_YOUR TASK_. Output the data below exactly, images excluded.
==================================================
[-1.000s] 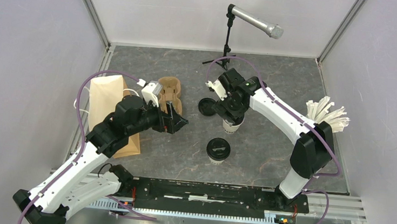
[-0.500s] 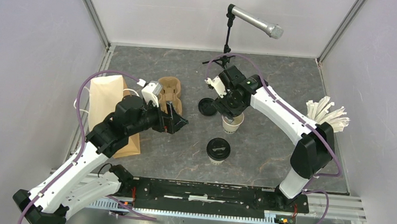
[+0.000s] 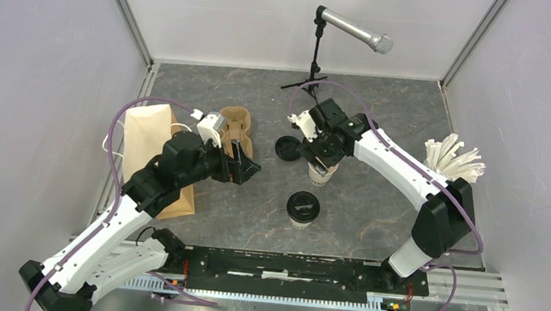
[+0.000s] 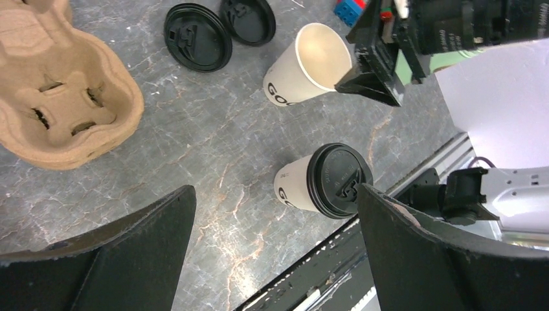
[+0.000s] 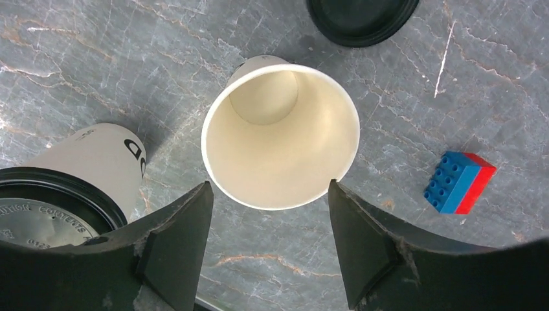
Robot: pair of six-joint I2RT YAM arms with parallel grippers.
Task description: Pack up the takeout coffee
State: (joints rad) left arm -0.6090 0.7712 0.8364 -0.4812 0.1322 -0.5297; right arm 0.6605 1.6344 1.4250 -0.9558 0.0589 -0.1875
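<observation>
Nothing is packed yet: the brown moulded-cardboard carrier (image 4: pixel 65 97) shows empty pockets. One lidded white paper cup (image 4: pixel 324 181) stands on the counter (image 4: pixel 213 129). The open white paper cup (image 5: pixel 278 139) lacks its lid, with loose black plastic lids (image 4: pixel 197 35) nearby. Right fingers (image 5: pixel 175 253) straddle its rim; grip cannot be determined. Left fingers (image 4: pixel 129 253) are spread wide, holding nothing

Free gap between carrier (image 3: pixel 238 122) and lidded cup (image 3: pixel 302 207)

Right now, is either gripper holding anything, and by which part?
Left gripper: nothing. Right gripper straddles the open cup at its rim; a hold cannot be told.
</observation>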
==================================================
_PROBLEM SOLUTION_.
[-1.000s] 
[-0.500s] 
[+0.000s] 
[+0.000s] 
[+0.000s] 
Robot: pair of six-joint I2RT YAM arms with parallel grippers.
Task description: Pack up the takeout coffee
State: (joints rad) left arm -0.6090 0.7712 0.8364 -0.4812 0.1322 -0.5297; right arm 0.6605 1.6344 1.4250 -0.9558 0.0589 -0.1875
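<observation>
Nothing is packed yet: the brown moulded-cardboard carrier (image 4: pixel 65 97) shows empty pockets. One lidded white paper cup (image 4: pixel 324 181) stands on the counter (image 4: pixel 213 129). The open white paper cup (image 5: pixel 278 139) lacks its lid, with loose black plastic lids (image 4: pixel 197 35) nearby. Right fingers (image 5: pixel 175 253) straddle its rim; grip cannot be determined. Left fingers (image 4: pixel 129 253) are spread wide, holding nothing

Free gap between carrier (image 3: pixel 238 122) and lidded cup (image 3: pixel 302 207)

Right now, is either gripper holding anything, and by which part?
Left gripper: nothing. Right gripper straddles the open cup at its rim; a hold cannot be told.
</observation>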

The answer has been fully stated.